Lire ce premier tome de la trilogie de Gormenghast, c'est plonger dans un univers unique, à part, un voyage dans un onirisme sombre, créé de toutes pièces par le peintre, romancier et poète Mervyn Peake. C'est un voyage hors normes dans cette famille aristocratique particulière que sont les d'Enfer (rien à voir avec Cruella), comtes de père en fils sur un territoire (à défaut de pouvoir lui donner un nom précis ; sommes-nous dans un pays particulier ? Un royaume ? Rien ne l'indique), et gardiens d'une tradition familiale plusieurs fois séculaire.

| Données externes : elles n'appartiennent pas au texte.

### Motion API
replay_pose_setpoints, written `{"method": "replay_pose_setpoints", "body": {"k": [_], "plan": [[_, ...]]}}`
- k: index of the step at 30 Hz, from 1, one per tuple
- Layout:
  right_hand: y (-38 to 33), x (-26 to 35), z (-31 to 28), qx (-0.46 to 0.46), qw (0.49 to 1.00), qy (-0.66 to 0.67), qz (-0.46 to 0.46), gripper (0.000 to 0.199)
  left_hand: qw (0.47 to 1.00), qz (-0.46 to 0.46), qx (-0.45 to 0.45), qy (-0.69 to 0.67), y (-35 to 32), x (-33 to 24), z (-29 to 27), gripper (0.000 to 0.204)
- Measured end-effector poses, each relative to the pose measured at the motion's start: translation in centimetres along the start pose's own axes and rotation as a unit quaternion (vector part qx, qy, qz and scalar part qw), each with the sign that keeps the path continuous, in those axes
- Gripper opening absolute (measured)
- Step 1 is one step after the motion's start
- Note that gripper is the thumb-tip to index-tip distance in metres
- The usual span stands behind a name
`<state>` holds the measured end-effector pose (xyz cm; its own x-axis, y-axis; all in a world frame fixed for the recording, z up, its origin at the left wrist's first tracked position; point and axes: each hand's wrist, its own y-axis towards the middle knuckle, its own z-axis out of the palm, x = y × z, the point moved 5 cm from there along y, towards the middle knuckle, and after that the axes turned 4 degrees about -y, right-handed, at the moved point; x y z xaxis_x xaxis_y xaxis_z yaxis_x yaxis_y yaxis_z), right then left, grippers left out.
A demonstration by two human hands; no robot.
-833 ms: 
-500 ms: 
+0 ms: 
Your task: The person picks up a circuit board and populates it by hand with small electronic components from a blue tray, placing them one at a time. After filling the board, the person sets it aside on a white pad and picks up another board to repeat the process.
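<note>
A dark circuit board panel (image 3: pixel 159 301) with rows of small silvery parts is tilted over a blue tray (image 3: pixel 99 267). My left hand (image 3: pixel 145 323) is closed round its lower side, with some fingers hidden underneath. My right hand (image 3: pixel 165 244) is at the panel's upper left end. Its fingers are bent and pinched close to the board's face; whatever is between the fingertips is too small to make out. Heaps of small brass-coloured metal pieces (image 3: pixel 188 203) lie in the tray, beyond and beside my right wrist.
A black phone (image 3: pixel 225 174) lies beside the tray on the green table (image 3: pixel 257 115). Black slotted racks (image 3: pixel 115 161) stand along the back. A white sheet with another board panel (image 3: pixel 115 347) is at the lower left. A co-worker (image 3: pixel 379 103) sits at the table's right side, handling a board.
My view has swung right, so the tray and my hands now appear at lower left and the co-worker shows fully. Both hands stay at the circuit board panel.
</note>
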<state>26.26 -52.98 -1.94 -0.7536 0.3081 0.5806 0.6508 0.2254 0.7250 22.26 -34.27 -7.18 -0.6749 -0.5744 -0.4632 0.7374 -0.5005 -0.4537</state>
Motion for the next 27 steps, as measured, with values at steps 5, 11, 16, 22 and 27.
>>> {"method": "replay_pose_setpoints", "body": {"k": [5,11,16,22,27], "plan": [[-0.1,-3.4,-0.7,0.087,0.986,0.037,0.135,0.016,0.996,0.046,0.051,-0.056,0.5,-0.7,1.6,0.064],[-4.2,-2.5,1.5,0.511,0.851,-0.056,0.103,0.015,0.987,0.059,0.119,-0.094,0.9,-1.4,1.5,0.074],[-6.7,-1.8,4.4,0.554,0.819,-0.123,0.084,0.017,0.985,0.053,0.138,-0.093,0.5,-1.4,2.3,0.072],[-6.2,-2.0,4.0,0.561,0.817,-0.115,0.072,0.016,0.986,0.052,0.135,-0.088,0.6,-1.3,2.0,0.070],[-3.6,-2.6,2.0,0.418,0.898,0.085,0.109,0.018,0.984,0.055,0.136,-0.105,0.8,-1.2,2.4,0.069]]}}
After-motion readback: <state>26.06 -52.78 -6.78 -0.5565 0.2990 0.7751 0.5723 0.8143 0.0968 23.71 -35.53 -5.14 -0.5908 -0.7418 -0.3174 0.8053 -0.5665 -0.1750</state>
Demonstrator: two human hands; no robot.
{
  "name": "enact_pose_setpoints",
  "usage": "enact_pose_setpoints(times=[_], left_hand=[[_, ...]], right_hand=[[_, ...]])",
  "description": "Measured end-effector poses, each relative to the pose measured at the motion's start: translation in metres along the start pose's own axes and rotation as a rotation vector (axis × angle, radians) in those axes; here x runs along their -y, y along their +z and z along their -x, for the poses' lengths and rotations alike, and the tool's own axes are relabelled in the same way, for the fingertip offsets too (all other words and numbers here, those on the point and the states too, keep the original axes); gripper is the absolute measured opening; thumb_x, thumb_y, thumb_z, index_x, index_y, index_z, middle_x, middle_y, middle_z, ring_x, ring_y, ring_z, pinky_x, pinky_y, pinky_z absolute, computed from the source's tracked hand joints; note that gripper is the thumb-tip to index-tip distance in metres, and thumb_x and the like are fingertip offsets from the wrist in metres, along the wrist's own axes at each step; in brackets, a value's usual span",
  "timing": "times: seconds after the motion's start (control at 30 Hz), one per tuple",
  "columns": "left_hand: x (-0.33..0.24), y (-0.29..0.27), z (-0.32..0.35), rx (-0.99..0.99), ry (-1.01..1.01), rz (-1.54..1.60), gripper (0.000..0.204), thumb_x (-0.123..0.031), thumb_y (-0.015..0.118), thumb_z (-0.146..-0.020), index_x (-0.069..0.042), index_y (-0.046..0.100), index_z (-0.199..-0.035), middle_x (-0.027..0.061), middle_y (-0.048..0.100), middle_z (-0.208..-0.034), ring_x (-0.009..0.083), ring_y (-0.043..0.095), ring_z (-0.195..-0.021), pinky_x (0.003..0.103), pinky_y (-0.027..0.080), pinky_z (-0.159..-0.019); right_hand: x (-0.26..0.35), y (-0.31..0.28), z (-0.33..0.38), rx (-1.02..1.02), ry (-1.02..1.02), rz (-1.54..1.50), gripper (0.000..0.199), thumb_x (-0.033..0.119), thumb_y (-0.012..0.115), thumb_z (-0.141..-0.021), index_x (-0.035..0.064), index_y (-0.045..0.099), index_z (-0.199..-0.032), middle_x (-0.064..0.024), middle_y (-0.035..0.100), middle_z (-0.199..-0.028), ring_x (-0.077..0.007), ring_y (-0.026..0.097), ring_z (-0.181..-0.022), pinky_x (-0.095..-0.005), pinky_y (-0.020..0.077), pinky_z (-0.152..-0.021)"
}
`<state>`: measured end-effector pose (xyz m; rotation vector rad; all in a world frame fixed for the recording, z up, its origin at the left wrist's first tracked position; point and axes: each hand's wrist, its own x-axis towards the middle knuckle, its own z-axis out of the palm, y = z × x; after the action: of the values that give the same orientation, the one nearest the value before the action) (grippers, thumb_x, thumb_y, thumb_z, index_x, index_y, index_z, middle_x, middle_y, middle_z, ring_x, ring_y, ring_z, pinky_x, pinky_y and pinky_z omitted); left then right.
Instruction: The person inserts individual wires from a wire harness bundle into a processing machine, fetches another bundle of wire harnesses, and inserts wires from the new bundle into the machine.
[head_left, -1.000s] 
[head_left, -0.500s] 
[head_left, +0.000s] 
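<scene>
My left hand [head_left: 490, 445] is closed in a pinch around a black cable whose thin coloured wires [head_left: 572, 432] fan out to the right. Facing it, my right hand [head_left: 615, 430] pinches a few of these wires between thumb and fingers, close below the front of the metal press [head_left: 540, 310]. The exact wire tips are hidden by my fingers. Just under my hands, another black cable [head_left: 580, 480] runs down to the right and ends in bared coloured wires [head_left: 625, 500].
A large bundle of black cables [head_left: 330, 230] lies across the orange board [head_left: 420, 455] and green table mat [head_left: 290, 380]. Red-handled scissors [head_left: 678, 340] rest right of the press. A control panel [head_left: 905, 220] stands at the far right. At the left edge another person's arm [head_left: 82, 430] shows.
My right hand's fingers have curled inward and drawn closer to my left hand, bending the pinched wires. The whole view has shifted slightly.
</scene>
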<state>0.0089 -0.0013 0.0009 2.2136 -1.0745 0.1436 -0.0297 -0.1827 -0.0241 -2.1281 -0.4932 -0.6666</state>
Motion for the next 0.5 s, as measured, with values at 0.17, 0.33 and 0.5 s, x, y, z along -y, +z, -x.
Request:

A l'ouverture du roman c'est le soulagement : la comtesse vient d'accoucher d'un garçon, Titus, plus d'une dizaine d'années après la naissance de l'aînée, Lady Fuschsia. La lignée va donc se poursuivre, la comtesse se mettre au vert avec ses oiseaux et sa mer de chats, la maisonnée tourner à nouveau au rythme de rites dont les origines et le sens sont depuis longtemps perdus, et les domestiques mener leur service tout en cherchant à se tuer (l'affreux cuisinier Lenflure – qui porte tellement bien son nom – et Craclosse, le majordome du comte d'Enfer, se vouant tous deux une haine sans bornes) ou bien à intriguer pour s'assurer une position dominante (le jeune, ambitieux et cruel Finelame).

L'intrigue du roman est plus que mince mais pour une fois ce n'est pas un inconvénient, bien au contraire, l‘intérêt du roman se situant dans l'univers que dresse Mervyn Peake, peuplé de personnages tous plus extraordinaires et extravagants que les autres, au premier rang duquel le château de Gormenghast, personnage principal incroyable avec ses tours crénelées dans l'une desquelles nage même une jument blanche et son poulain (normal…), ou d'où sort un arbre gigantesque… Gormenghast forme ainsi son propre écosystème, avec ses enceintes qui protègent ses habitants du monde extérieur, ceux-ci n'en sortant jamais et étant rarement en contact avec le peuple vivant à ses abords, les Brillants Sculpteurs, dont l'occupation principale est de réaliser des oeuvres dont certaines seront exposées dans la galerie du château que personne ne visite jamais. A l'instar du château, les personnages ont ainsi tous une particularité physique (Craclosse et sa démarche arachnéenne et claquante due aux articulations de ses genoux, l'obésité fantastique de Lenflure, le rire agaçant plein de dents étincelantes et carnassières du docteur Salprune, etc.) souvent un peu ridicules par certains aspects. Curieux monde dans lequel d'ailleurs le système de classe se trouve malmené et bouleversé, valetaille et maîtres passant leur temps ensemble, voire même inversé, avec les intrigues de Finelame qui réussit à dominer psychologiquement les deux vieilles jumelles, Lady Cora et Lady Clarice, après avoir fait ce qu'il voulait d'Irma Salprune, la soeur du docteur particulier de la famille.

Un monde régi aussi par l'absence de signification : les Brillants Sculpteurs échangent leurs oeuvres pour quoi ? Pouvoir se promener sur les remblais du château (quelle utilité ?). A quoi servent les rites ? On ne sait plus. Et l'incendie de la bibliothèque, orchestré par Finelame ? Que va-t-il en retirer ? du pouvoir, mais auprès de qui ? Aucune réponse précise n'est apportée.

Le récit est également servi par une écriture protéiforme, tantôt très réaliste dans ses descriptions, tantôt épique (la bataille de Lenflure et Craclosse), avec parfois des traits d'humour savoureux. Mervyn Peake était peintre et ça se sent, les images venant facilement en tête grâce à cette écriture volontiers hyperbolique et volubile confinant au cinématographique. J'ai ainsi eu l'impression de lire une rencontre entre Tim Burton (la scène des jeunes commis de cuisine m'ont fait penser aux Oompa Loompa de « Charlie et la chocolaterie »), Jean-Pierre Jeunet et Wes Anderson (pour « La famille Tenenbaum » et ses membres si particuliers). Un voyage détonnant et original, que je n'aurais pas découvert sans la superbe critique de @HundredDreams que je remercie chaleureusement et dont je vous conseille la lecture (si ce n'est pas déjà fait).